=== Begin Enclosure ===

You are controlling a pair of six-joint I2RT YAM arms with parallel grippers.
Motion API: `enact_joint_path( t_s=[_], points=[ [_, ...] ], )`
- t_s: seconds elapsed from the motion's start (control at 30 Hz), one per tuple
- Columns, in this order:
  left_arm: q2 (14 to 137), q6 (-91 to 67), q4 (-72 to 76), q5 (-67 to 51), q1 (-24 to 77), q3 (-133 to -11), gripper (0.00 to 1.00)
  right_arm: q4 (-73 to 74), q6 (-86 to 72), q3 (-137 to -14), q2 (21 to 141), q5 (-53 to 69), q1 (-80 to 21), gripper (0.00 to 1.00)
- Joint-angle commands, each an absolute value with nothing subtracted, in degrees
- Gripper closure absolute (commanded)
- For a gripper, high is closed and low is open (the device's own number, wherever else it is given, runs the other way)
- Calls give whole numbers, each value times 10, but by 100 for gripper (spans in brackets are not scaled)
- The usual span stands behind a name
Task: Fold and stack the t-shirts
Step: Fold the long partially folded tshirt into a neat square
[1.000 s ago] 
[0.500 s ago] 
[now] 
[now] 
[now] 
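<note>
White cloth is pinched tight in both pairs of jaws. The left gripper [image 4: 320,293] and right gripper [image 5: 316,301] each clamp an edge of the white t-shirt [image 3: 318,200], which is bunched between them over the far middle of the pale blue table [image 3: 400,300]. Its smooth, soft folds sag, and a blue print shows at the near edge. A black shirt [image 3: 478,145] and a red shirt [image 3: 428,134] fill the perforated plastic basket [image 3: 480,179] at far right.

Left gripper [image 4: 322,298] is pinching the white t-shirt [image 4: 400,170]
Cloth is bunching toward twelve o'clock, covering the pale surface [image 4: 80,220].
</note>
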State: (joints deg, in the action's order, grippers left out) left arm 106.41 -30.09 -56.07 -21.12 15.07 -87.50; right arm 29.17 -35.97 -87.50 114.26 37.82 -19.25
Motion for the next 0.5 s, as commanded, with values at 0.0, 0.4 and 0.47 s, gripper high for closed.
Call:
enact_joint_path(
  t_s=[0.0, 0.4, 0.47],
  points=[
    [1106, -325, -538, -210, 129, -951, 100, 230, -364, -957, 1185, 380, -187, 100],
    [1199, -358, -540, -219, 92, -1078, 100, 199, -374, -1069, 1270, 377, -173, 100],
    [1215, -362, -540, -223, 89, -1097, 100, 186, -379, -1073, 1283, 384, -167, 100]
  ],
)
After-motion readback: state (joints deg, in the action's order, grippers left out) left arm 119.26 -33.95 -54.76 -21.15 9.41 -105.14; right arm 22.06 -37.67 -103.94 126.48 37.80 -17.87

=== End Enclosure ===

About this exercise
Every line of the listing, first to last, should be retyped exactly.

Response
You are controlling a pair of six-joint I2RT YAM arms with parallel grippers.
Motion API: `enact_joint_path( t_s=[_], points=[ [_, ...] ], )`
- t_s: seconds elapsed from the motion's start (control at 30 Hz), one per tuple
- Columns, in this order:
  left_arm: q2 (14 to 137), q6 (-91 to 67), q4 (-72 to 76), q5 (-67 to 51), q1 (-24 to 77), q3 (-133 to -11), gripper (0.00 to 1.00)
  right_arm: q4 (-73 to 74), q6 (-86 to 72), q3 (-137 to -14), q2 (21 to 141), q5 (-53 to 69), q1 (-80 to 21), gripper (0.00 to 1.00)
- Joint-angle commands, each an absolute value with nothing subtracted, in degrees
- Gripper closure absolute (commanded)
- For a gripper, high is closed and low is open (the device's own number, wherever else it is given, runs the other way)
- Calls give whole numbers, each value times 10, but by 100 for gripper (spans in brackets are not scaled)
- The usual span stands behind a name
Task: Fold and stack the t-shirts
Step: Fold the long partially folded tshirt into a neat square
[1.000 s ago] 
[0.500 s ago] 
[now] 
[now] 
[now] 
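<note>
White cloth is pinched tight in both pairs of jaws. The left gripper [image 4: 320,293] and right gripper [image 5: 316,301] each clamp an edge of the white t-shirt [image 3: 318,200], which is bunched between them over the far middle of the pale blue table [image 3: 400,300]. Its smooth, soft folds sag, and a blue print shows at the near edge. A black shirt [image 3: 478,145] and a red shirt [image 3: 428,134] fill the perforated plastic basket [image 3: 480,179] at far right.

Left gripper [image 4: 322,298] is pinching the white t-shirt [image 4: 400,170]
Cloth is bunching toward twelve o'clock, covering the pale surface [image 4: 80,220].
</note>
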State: (joints deg, in the action's order, grippers left out) left arm 106.41 -30.09 -56.07 -21.12 15.07 -87.50; right arm 29.17 -35.97 -87.50 114.26 37.82 -19.25
Motion for the next 0.5 s, as commanded, with values at 0.0, 0.4 and 0.47 s, gripper high for closed.
Call:
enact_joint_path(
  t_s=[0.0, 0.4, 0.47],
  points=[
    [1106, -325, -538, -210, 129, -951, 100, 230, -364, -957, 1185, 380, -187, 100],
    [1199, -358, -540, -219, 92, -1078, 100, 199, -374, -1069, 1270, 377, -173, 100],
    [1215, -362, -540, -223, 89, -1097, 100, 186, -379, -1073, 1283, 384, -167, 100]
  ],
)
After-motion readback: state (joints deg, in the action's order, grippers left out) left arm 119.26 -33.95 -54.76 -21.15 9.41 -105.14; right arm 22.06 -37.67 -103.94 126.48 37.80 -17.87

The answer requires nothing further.